§ **Required action**:
If a line of the data below contains the string "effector", copy it into your answer.

_____

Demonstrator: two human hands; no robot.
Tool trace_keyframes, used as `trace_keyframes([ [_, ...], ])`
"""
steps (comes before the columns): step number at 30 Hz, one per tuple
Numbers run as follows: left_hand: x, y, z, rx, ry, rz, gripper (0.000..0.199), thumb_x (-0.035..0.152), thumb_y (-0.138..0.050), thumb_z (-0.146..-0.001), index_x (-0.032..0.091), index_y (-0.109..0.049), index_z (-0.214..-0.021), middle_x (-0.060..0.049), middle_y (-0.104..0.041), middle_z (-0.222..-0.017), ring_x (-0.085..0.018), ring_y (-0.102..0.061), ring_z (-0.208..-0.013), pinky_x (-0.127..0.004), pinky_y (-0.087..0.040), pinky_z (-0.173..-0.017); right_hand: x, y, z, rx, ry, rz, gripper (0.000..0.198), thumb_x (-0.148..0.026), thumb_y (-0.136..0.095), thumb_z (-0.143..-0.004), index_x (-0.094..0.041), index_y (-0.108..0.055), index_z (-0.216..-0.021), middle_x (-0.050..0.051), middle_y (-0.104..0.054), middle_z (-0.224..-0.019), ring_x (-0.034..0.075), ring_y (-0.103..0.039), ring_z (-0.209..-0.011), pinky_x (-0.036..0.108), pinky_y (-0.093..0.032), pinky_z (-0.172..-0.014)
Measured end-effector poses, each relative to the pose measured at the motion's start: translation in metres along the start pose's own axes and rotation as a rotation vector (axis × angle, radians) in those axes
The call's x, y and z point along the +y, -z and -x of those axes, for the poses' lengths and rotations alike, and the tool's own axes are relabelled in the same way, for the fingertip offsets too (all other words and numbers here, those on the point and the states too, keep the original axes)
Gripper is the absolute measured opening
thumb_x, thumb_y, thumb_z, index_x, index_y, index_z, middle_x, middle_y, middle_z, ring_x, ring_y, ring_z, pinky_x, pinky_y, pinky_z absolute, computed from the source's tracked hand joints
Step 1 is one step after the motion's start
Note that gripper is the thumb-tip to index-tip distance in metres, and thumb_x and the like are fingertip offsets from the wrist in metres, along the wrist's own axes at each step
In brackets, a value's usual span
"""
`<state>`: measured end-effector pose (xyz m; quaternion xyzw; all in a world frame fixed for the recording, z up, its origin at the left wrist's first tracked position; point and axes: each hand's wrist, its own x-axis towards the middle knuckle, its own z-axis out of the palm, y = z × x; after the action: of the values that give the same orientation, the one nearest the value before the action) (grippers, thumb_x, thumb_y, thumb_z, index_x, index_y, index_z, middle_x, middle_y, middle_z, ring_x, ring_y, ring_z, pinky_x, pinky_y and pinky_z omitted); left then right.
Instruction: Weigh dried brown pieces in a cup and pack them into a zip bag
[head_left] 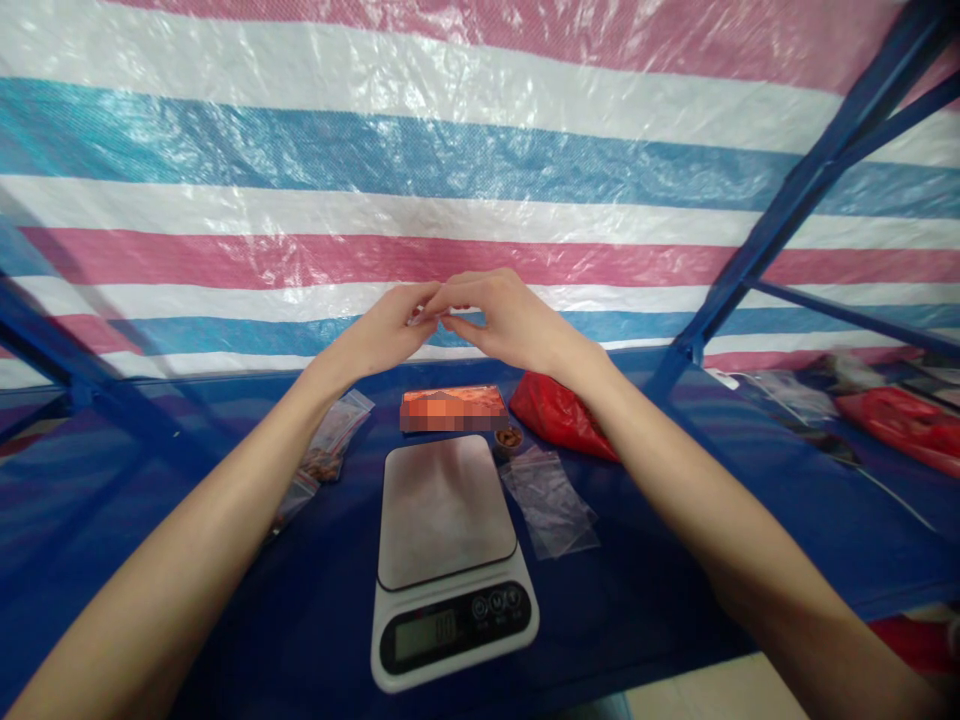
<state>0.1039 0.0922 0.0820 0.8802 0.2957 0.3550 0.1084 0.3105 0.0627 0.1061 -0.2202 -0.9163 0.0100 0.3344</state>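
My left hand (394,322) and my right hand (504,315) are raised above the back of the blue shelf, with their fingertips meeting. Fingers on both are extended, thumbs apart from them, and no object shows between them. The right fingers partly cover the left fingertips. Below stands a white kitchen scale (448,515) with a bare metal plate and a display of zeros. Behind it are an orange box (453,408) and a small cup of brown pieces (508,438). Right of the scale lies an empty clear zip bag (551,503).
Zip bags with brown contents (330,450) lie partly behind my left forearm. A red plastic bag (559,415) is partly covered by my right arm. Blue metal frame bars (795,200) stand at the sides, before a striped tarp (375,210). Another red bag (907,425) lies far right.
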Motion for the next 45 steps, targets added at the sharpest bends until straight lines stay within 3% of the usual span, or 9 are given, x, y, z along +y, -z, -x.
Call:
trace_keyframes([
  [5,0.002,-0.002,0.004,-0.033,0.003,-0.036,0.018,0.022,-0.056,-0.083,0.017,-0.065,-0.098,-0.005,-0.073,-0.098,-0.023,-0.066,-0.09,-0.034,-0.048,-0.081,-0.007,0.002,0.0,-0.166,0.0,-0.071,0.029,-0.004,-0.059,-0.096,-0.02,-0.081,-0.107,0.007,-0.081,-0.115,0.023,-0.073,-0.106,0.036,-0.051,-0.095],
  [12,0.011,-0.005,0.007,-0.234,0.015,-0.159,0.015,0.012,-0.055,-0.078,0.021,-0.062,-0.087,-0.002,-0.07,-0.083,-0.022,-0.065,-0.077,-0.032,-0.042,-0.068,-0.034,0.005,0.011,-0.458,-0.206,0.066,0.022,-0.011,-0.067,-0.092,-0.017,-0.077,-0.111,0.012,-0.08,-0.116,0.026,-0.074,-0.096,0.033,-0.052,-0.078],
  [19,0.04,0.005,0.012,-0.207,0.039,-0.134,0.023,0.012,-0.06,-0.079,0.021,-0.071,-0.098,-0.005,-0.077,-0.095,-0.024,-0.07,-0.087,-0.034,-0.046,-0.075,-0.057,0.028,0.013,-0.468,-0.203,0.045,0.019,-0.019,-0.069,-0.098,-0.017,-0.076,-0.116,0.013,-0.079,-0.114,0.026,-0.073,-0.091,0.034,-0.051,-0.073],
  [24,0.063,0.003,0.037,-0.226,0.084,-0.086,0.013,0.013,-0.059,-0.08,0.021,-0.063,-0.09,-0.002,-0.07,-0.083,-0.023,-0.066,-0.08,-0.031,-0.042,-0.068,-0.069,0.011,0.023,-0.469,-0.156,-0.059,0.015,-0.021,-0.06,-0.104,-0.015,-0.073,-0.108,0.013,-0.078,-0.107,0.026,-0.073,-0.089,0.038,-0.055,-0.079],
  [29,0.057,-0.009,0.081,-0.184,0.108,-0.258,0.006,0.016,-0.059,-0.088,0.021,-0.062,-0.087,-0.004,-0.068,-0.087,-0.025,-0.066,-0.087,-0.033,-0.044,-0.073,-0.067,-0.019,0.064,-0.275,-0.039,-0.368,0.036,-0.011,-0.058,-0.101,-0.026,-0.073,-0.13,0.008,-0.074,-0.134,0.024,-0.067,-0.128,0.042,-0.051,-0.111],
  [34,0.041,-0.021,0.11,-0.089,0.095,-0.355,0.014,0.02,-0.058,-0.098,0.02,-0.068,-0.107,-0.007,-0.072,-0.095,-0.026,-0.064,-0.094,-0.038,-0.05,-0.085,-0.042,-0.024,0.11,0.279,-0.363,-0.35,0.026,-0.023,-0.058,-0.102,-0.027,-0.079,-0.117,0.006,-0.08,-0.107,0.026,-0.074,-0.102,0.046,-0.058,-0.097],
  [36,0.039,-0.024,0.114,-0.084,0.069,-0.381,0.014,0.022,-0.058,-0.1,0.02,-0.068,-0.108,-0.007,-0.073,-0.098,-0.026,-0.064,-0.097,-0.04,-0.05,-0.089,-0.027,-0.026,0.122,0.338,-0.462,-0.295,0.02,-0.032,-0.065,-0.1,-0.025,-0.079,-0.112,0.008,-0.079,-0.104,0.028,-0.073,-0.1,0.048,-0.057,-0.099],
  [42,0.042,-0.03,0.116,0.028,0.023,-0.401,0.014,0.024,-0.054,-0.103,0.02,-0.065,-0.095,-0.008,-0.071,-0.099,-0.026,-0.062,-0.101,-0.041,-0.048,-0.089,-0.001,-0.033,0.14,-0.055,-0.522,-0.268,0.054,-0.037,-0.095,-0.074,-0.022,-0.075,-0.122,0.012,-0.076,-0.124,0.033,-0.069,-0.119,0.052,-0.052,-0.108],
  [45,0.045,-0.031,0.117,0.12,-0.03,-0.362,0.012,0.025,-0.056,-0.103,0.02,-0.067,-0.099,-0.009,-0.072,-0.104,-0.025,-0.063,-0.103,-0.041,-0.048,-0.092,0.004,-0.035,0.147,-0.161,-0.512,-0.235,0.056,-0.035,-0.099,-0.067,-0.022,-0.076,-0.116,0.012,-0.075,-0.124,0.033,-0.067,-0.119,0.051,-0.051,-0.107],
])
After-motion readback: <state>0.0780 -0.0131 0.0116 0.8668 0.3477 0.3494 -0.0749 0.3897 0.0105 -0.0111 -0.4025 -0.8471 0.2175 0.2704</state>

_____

§ **Response area**:
Measured end-effector poses, each relative to the pose measured at the motion's start: translation in metres along the start pose's own axes and rotation as a rotation vector (axis × angle, radians) in those axes
`<state>`: measured end-effector pose (xyz m; quaternion xyzw; all in a world frame fixed for the recording, z up, its origin at the left wrist's first tracked position; point and axes: each hand's wrist, its own x-axis towards the middle knuckle, its own z-axis out of the palm, y = z × x; after the action: of the values that give the same orientation, the one nearest the value before the action) (grippers, thumb_x, thumb_y, thumb_z, index_x, index_y, index_z, middle_x, middle_y, middle_z, ring_x, ring_y, ring_z, pinky_x, pinky_y and pinky_z omitted); left then right.

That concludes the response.